▸ **Task to carry out**: Look through the material and copy each line holding "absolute".

▸ **Material provided**:
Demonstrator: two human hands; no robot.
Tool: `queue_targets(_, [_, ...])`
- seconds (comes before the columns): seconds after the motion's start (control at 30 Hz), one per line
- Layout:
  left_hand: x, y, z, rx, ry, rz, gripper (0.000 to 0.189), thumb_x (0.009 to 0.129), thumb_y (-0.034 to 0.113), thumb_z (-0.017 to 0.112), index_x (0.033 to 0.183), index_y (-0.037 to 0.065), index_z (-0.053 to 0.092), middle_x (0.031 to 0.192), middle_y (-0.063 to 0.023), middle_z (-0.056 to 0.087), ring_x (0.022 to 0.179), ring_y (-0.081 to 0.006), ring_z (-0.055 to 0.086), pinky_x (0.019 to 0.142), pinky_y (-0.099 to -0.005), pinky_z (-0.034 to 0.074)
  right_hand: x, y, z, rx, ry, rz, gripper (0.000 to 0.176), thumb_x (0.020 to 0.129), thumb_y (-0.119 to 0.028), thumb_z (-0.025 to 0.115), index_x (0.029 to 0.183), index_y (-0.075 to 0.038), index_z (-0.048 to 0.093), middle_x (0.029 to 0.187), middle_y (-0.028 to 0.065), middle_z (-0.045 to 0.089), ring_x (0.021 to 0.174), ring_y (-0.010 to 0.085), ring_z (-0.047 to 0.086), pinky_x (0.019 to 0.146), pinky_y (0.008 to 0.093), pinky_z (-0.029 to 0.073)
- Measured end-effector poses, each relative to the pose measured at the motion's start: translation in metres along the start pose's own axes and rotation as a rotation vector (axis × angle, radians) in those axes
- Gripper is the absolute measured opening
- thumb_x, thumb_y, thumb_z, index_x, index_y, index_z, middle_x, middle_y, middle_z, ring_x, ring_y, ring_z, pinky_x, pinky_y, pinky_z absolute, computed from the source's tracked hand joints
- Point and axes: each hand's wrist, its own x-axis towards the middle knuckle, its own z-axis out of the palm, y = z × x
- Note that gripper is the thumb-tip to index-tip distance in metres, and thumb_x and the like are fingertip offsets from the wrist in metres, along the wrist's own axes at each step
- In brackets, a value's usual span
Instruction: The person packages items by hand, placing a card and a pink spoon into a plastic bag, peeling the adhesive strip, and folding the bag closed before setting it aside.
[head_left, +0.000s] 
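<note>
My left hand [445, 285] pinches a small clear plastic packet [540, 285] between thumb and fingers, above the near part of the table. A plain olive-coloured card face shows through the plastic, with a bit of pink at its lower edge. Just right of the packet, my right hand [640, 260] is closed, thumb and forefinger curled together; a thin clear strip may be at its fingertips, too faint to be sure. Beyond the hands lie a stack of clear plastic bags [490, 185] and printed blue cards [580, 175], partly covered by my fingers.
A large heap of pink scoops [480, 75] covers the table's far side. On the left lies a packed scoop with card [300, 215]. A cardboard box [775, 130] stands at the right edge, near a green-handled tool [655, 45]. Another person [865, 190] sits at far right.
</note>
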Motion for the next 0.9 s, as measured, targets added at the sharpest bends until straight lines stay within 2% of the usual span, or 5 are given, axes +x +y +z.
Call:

▸ **Answer for the task**:
- Gripper is the absolute measured opening
- thumb_x, thumb_y, thumb_z, index_x, index_y, index_z, middle_x, middle_y, middle_z, ring_x, ring_y, ring_z, pinky_x, pinky_y, pinky_z absolute, computed from the source's tracked hand joints

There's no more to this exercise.